Drug reference

Sevelamer

Non-absorbed phosphate-binding polymer · Renal Support

Also known as Sevelamer Hydrochloride, Sevelamer Carbonate

START

Check baseline serum phosphate, calcium, PTH. Ensure patient is on dialysis. Counsel on taking WITH meals (ineffective without food).

TYPICAL MAX

14g/day.
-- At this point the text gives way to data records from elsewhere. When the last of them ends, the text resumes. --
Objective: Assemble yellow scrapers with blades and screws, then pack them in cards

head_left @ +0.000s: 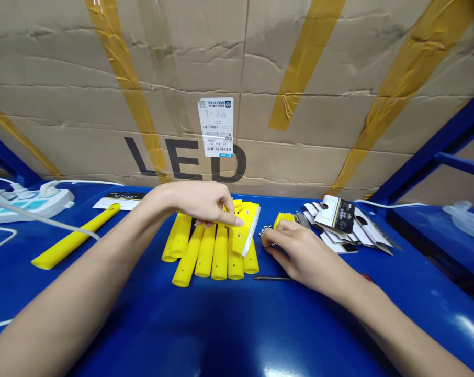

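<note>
My left hand is closed on a yellow scraper head with small holes and a silvery blade edge, held tilted above several yellow tube handles. Those handles lie side by side on the blue table, their round ends toward me. Over a small heap of screws, my right hand has its thumb and fingertips drawn together. What lies between those fingertips is too small to make out. Just behind this hand is a stack of yellow pieces. A thin dark metal rod lies partly beneath the hand.
Black-and-white cardboard packages are piled at the right. One yellow handle lies apart at the left, near a white power strip with cables. A large taped carton stands behind the blue table. Clear plastic is at far right.
</note>
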Demonstrator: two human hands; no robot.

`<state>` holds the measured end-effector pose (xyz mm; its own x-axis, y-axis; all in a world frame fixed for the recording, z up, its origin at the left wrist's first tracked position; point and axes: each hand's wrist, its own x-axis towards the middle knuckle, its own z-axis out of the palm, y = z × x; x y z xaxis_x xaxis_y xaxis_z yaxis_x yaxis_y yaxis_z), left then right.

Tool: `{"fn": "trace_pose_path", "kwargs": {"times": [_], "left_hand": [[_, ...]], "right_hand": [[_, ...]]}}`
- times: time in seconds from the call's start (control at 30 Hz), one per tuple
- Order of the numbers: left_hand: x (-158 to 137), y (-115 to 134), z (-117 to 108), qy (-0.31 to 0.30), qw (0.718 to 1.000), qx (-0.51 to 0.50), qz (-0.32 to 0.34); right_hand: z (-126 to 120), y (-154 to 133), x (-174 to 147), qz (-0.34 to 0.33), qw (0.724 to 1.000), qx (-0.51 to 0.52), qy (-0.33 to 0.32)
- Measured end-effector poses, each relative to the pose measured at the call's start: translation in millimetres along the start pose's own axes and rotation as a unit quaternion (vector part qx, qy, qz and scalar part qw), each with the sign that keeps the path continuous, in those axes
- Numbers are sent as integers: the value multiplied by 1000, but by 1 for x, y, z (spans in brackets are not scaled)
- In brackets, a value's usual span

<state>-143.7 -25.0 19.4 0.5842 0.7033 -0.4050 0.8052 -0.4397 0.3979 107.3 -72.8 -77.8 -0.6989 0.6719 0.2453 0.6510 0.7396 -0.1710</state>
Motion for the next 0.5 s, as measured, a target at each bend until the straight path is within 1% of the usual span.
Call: {"fn": "trace_pose_path", "kwargs": {"times": [0.17,0.23,0.27,0.3,0.4,0.43,0.5], "left_hand": [[2,5,3,14,1000,-15,17],[3,7,4,15,1000,-19,16],[3,7,5,16,1000,-21,16],[4,8,5,18,999,-22,18],[7,10,8,25,999,-21,23],[8,11,9,24,999,-22,25],[10,13,11,22,999,-27,23]], "right_hand": [[1,7,-2,7,1000,26,13],[0,8,-2,-1,999,38,33],[-2,7,-2,-7,997,46,60],[-3,6,-2,-14,993,57,100],[-7,-3,-2,-42,965,81,244],[-8,-7,-2,-55,956,79,276],[-7,-13,-2,-88,950,60,294]]}}
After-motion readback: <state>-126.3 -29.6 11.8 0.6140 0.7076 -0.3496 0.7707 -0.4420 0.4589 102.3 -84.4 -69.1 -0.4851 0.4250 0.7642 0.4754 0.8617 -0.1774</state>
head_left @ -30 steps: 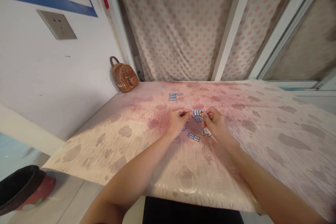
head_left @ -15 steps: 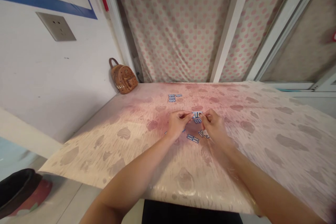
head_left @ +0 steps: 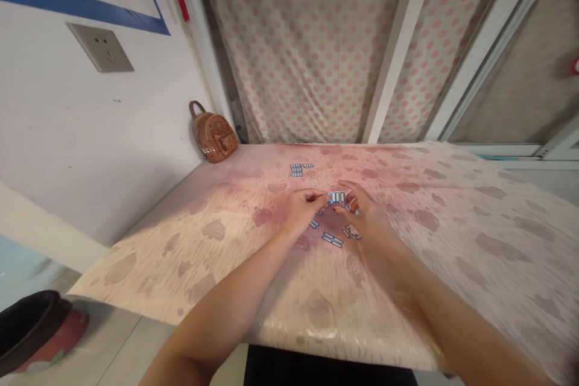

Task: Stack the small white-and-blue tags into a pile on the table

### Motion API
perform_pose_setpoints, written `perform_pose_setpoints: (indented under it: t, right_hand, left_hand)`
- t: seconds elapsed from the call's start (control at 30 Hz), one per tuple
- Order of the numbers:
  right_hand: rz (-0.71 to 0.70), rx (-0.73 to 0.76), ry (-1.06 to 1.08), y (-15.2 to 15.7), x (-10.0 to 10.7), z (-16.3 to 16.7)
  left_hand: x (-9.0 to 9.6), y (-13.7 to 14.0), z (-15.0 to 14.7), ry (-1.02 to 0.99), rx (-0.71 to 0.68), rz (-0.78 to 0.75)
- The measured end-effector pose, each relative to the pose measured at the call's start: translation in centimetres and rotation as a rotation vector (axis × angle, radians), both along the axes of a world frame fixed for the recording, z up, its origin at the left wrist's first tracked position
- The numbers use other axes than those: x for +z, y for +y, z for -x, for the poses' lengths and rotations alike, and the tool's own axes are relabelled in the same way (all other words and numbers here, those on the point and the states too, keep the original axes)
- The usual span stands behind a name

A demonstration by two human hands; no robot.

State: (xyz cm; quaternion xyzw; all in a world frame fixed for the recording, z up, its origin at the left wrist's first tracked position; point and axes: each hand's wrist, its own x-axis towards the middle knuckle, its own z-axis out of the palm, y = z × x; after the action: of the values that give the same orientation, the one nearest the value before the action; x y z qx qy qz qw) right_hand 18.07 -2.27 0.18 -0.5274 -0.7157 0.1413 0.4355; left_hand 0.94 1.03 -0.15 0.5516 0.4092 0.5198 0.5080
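Note:
Between the thumb and fingertips of my left hand (head_left: 305, 211) is a small flat blue-and-white piece (head_left: 337, 197) with pale bars on it, raised a little over the table. My right hand (head_left: 366, 217) hovers just to the right of it, thumb and fingers apart, with nothing plainly in them. Below my hands lie more such flat pieces: a blue-edged striped piece (head_left: 332, 239) and another piece (head_left: 351, 231) beside my right wrist. A further piece (head_left: 313, 224) is partly hidden by my left hand.
Farther back, a block of striped pieces (head_left: 295, 170) lies with a short strip (head_left: 308, 165) beside it. A brown mini backpack (head_left: 215, 136) stands in the corner against the wall. The patterned tablecloth (head_left: 271, 289) covers the table; a dark-rimmed pot (head_left: 45, 332) is at lower left.
My right hand has let go of the piece and its fingers have spread away. My left hand still holds it and has shifted slightly left, uncovering part of a piece below.

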Motion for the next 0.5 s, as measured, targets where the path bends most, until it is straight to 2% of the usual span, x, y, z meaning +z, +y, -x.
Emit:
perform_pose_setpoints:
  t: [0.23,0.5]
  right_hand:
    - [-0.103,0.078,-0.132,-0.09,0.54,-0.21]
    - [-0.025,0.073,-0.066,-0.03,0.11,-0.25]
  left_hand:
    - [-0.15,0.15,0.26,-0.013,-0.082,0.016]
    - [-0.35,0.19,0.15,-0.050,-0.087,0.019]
Monitor for GI obstruction, especially in patients with history of bowel surgery or motility disorders.

STOP IF

Bowel obstruction symptoms, severe constipation, hypophosphatemia (<2.5 mg/dL), fecal impaction.

WATCH

Serum phosphate, calcium, PTH every 2-4 weeks during titration. Separate from other oral medications by 1-2 hours (binding interaction). Monitor fat-soluble vitamin levels (A, D, E, K) and folic acid—supplement if needed.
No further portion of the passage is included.